Le complexe MreBCD fait partie de la machinerie de synthese dite élongasome; et avec RodA et PBP2, il est essentiel au maintien de la forme bacillaire des bactéries [1]. La structure de MreC seule [2], comparée à celle du complexe MreC-PBP2 [3] ou avec MreC-MreD [4], a révélé de possibles rôles régulateurs de MreC et de MreD dans la synthèse du PG .
Afin d’approfondir la compréhension des liens entre l’élongation et la division bactériennes, nous avons mis en place un criblage génétique de létalité synthétique (synthetic lethality) en utilisant un mutant P. aeruginosa ayant une diminution de l’expression du gène mreD (appelé mreDdown) présentant une morphologie arrondie (Figure 2). Nous avons identifié un ensemble de carboxy- et d’endo-peptidases comme étant synthétiquement létales dans le mutant mreDdown, suggérant des interactions complexes avec les protéines centrales de l’élongasome (Figure 1). Ce projet vise à caractériser de nouveaux partenaires de l’élongasome par des validations CRISPRi, des approches fonctionnelles in vivo et un analyse morphologique par microscopie de fluorescence (Figure 2).

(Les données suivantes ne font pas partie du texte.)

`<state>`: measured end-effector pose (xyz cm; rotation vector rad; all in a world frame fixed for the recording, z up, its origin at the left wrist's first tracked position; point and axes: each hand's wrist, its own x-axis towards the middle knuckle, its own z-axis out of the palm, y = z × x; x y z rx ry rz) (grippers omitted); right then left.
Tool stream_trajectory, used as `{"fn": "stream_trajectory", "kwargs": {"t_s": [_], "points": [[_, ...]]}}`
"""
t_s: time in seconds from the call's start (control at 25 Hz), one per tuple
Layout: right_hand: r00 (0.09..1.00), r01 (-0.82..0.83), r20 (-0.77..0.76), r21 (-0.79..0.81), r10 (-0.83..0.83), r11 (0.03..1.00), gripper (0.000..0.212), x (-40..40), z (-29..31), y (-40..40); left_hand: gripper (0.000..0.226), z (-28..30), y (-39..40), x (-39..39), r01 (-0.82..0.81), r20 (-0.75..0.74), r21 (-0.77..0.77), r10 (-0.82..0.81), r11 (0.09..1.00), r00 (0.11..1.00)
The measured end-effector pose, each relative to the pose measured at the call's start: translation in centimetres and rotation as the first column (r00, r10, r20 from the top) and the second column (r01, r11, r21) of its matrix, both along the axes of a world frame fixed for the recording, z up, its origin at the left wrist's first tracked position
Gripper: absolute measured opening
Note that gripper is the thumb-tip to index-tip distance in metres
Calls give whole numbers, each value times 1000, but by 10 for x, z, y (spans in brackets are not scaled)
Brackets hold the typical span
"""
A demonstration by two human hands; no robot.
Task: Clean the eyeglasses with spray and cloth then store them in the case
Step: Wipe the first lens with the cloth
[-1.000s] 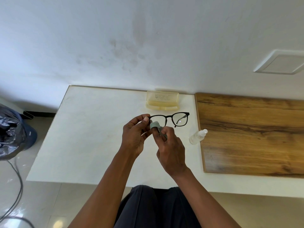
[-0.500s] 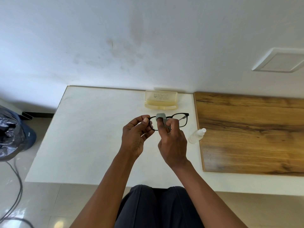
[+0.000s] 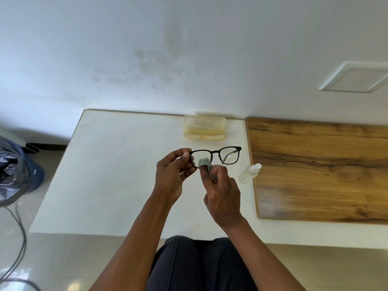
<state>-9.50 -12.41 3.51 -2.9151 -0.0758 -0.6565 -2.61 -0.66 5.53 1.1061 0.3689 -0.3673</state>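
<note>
The right hand [image 3: 220, 194], pinching the small grey cloth [image 3: 204, 162], has slid back down the lens nearest the left hand [image 3: 174, 175], which grips the black plastic-framed eyeglasses [image 3: 216, 155] just above both, so wiping continues.

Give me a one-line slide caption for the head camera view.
Left hand holds black eyeglasses while right hand wipes a lens with a grey cloth; spray bottle and open case wait.

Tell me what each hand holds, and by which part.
The left hand pinches the glasses at the frame's left end, by the hinge. The right hand holds the grey cloth, wrapped over its fingertips, against the left lens.
</note>
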Motion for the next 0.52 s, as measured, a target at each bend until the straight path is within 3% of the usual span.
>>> {"fn": "stream_trajectory", "kwargs": {"t_s": [0.24, 0.52], "points": [[998, 68, 4, 63, -68, 996, 56, 14, 6, -3, 16, 1, 0, 0, 20, 17, 10, -20, 1000, 1000], [1000, -3, 7, 17, 3, 1000, 53, 15, 3, 18, 18, 2, -1, -2, 18, 34, 37, -19, 999, 999]]}}
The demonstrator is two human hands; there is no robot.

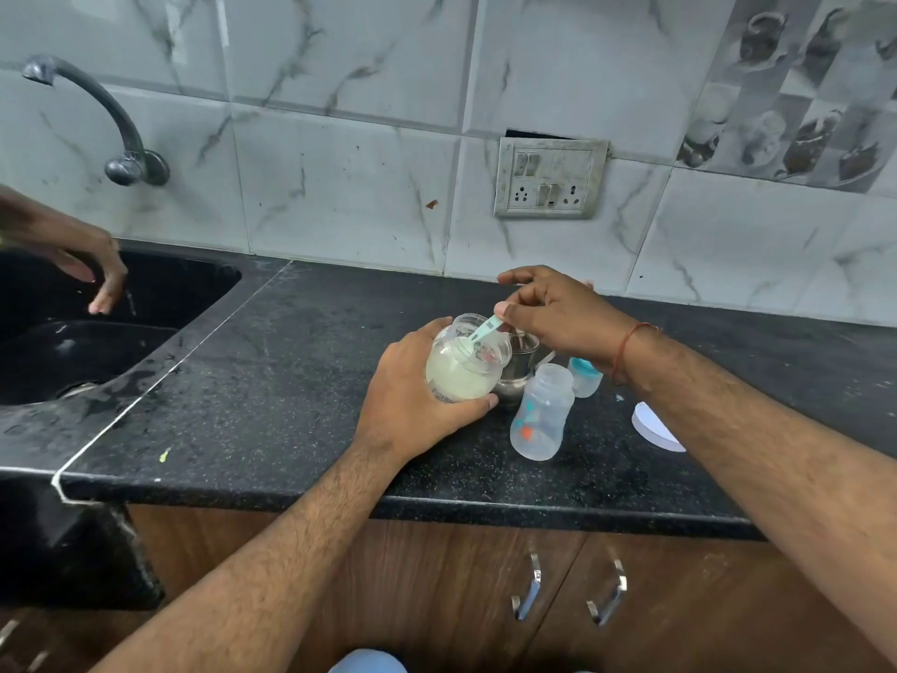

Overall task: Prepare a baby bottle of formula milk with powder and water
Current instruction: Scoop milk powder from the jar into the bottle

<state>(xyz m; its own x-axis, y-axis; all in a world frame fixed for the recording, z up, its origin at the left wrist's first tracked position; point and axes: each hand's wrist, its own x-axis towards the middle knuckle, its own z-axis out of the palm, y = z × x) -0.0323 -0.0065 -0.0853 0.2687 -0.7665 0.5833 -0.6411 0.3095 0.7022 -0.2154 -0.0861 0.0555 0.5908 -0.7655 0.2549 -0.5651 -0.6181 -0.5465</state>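
Note:
My left hand [412, 395] grips a clear jar of pale formula powder [463, 364], tilted toward the right, just above the black counter [291, 405]. My right hand [548, 313] pinches the handle of a light blue scoop [483, 330] whose bowl is inside the jar's mouth. An open, empty baby bottle [541, 412] with coloured prints stands right of the jar. Behind it sits the bottle's teal-collared nipple top [585, 376]. A small steel cup [519, 369] stands behind the jar, partly hidden.
A white lid [653, 427] lies on the counter under my right forearm. A black sink [97, 323] with a wall tap [116, 123] is at the left, and another person's hand [92, 264] hangs over it. A switch plate [551, 179] is on the tiled wall.

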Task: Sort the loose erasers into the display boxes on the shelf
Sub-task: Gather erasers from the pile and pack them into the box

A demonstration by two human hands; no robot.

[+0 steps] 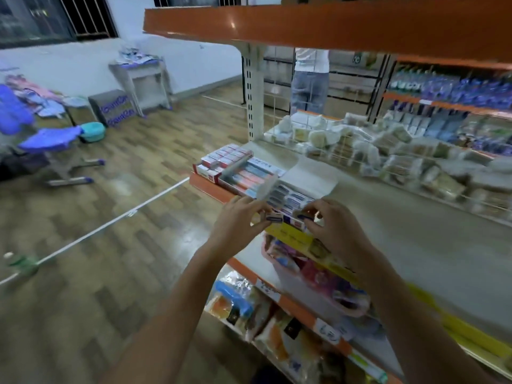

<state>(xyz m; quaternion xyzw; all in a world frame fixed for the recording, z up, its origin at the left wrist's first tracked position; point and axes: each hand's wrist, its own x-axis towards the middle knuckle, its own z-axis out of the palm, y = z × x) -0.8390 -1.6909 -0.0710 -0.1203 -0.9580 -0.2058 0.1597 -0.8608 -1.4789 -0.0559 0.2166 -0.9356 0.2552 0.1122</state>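
Fingers first: the left hand (235,220) has its fingers curled and pinches a small white eraser (274,218) with a dark blue label at the fingertips, just at the near edge of the shelf (415,217). Far left in the scene, well apart from the shelving, sits a blue stool (51,139) on the wood-pattern floor (124,217), with a teal basin (92,131) behind it and a grey side table (141,76) against the far wall. Moving right, three open display boxes sit in a row at the left end of the shelf: a red and white one (221,162) farthest left, then a box of pink and blue packs (249,178), then the eraser box (291,198) with its lid flap standing open behind it, filled with rows of blue-labelled erasers. Both hands hover right at the near end of that last box. Right hand (332,225) is also curled, thumb and fingertips pinched on what looks like a second eraser (303,216), blurry though, so I can't swear to what it is. Just below the hands, a yellow price strip (291,235) runs along the shelf edge, and a pink pouch (318,275) of small stuff hangs under it. Further right and farther back, a wire basket (346,145) holds pale wrapped packs. Someone in jeans (310,87) stands beyond the shelf, seen through the gap under the orange upper shelf (332,23).
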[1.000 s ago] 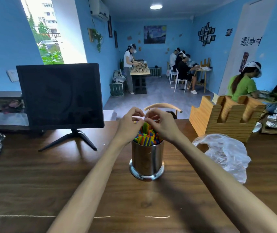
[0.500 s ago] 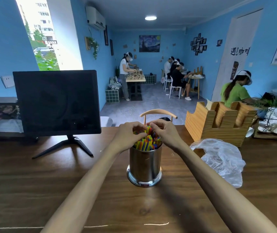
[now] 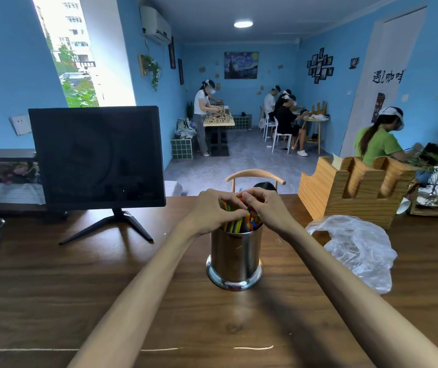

Figure 1 : Différences de morphologie entre P. aeruginosa de type sauvage et le mutant mreDdown. Panneau supérieur : bactéries visualisées en microscopie confocale après marquage de la membrane (barre d’échelle : 2 µm). Panneau inférieur: images de cryo-microscopie électronique de bactéries congelées puis sectionnées (barre d’échelle : 200 nm).
Figure 2 : Schéma des deux machineries de synthèse du peptidoglycane (l’élongasome et le divisome) ainsi que du recyclage du PG. Certaines des protéines identifiées lors du criblage de létalité synthétique dans le mutant mreDdown sont indiquées en couleur (en vert si la mutation est bénéfique dans le mutant, en orange/jaune si la délétion de la protéine est délétère dans le mutant mreDdown).